Re: Race between KeepFileRestoredFromArchive() and restartpoint

From

David Steele

Date:

26 July 2022, 14:21:29

Hi Noah,

On 6/19/21 16:39, Noah Misch wrote:
> On Tue, Feb 02, 2021 at 07:14:16AM -0800, Noah Misch wrote:
>> Recycling and preallocation are wasteful during archive recovery, because
>> KeepFileRestoredFromArchive() unlinks every entry in its path.  I propose to
>> fix the race by adding an XLogCtl flag indicating which regime currently owns
>> the right to add long-term pg_wal directory entries.  In the archive recovery
>> regime, the checkpointer will not preallocate and will unlink old segments
>> instead of recycling them (like wal_recycle=off).  XLogFileInit() will fail.
> 
> Here's the implementation.  Patches 1-4 suffice to stop the user-visible
> ERROR.  Patch 5 avoids a spurious LOG-level message and wasted filesystem
> writes, and it provides some future-proofing.
> 
> I was tempted to (but did not) just remove preallocation.  Creating one file
> per checkpoint seems tiny relative to the max_wal_size=1GB default, so I
> expect it's hard to isolate any benefit.  Under the old checkpoint_segments=3
> default, a preallocated segment covered a respectable third of the next
> checkpoint.  Before commit 63653f7 (2002), preallocation created more files.

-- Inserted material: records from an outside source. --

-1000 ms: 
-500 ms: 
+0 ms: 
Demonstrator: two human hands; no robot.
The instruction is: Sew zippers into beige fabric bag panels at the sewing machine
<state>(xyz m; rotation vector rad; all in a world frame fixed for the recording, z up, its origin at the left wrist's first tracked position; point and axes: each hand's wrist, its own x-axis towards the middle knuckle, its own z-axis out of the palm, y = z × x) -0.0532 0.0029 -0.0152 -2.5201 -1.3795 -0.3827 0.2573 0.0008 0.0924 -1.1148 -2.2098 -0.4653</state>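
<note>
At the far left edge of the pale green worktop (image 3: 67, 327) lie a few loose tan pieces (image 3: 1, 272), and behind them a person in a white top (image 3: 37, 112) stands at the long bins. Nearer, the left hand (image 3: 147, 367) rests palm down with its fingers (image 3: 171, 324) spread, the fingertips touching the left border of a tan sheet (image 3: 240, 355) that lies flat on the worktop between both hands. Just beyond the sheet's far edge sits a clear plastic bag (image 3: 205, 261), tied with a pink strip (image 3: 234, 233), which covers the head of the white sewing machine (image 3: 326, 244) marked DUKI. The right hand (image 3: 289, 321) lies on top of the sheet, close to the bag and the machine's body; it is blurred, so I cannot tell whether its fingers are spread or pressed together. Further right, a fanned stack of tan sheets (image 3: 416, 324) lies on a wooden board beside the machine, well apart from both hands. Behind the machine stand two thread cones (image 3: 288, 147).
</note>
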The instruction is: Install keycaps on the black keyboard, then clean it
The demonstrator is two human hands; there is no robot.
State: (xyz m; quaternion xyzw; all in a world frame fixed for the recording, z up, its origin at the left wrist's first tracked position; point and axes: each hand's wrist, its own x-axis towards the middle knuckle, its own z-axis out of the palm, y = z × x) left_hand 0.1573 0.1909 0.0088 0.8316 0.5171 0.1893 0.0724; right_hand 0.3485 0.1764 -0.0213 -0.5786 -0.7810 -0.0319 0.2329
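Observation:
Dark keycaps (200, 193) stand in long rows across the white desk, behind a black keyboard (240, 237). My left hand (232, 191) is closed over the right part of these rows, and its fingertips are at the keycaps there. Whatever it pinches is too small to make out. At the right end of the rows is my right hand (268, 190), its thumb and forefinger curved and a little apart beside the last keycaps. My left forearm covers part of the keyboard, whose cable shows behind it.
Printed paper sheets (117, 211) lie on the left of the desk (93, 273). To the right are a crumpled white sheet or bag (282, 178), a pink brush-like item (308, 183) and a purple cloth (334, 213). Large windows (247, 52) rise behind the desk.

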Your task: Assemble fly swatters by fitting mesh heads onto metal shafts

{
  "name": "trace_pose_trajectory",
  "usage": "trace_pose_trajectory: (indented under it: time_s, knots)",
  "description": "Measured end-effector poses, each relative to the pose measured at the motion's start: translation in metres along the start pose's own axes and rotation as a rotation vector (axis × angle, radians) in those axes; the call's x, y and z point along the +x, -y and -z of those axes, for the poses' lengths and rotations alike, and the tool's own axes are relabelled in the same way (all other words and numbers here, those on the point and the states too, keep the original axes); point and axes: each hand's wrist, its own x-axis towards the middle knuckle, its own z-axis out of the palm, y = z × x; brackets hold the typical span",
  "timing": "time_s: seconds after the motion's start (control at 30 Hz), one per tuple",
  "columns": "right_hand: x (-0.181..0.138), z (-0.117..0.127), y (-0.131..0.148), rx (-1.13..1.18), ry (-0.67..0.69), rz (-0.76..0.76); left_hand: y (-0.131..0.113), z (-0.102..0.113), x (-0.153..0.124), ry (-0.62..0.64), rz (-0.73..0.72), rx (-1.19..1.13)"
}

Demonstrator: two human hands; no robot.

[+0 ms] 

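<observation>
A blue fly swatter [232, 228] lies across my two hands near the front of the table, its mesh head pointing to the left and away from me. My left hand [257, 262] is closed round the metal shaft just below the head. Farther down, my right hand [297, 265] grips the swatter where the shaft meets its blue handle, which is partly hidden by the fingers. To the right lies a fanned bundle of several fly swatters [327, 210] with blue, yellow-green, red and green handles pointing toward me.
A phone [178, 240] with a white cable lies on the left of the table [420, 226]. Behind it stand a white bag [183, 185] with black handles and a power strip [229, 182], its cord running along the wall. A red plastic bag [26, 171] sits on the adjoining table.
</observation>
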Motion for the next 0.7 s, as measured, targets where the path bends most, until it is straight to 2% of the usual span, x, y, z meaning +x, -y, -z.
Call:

This also seems like it would fix the link issues we are seeing in [1].

I wonder if that would make it worth a back patch?

[1] 
https://www.postgresql.org/message-id/flat/CAKw-smBhLOGtRJTC5c%3DqKTPz8gz5%2BWPoVAXrHB6mY-1U4_N7-w%40mail.gmail.com

Re: Race between KeepFileRestoredFromArchive() and restartpoint

From

Noah Misch

Date:

31 July 2022, 09:17:47

On Tue, Jul 26, 2022 at 07:21:29AM -0400, David Steele wrote:
> On 6/19/21 16:39, Noah Misch wrote:
> >On Tue, Feb 02, 2021 at 07:14:16AM -0800, Noah Misch wrote:
> >>Recycling and preallocation are wasteful during archive recovery, because
> >>KeepFileRestoredFromArchive() unlinks every entry in its path.  I propose to
> >>fix the race by adding an XLogCtl flag indicating which regime currently owns
> >>the right to add long-term pg_wal directory entries.  In the archive recovery
> >>regime, the checkpointer will not preallocate and will unlink old segments
> >>instead of recycling them (like wal_recycle=off).  XLogFileInit() will fail.
> >
> >Here's the implementation.  Patches 1-4 suffice to stop the user-visible
> >ERROR.  Patch 5 avoids a spurious LOG-level message and wasted filesystem
> >writes, and it provides some future-proofing.
> >
> >I was tempted to (but did not) just remove preallocation.  Creating one file
> >per checkpoint seems tiny relative to the max_wal_size=1GB default, so I
> >expect it's hard to isolate any benefit.  Under the old checkpoint_segments=3
> >default, a preallocated segment covered a respectable third of the next
> >checkpoint.  Before commit 63653f7 (2002), preallocation created more files.
> 
> This also seems like it would fix the link issues we are seeing in [1].
> 
> I wonder if that would make it worth a back patch?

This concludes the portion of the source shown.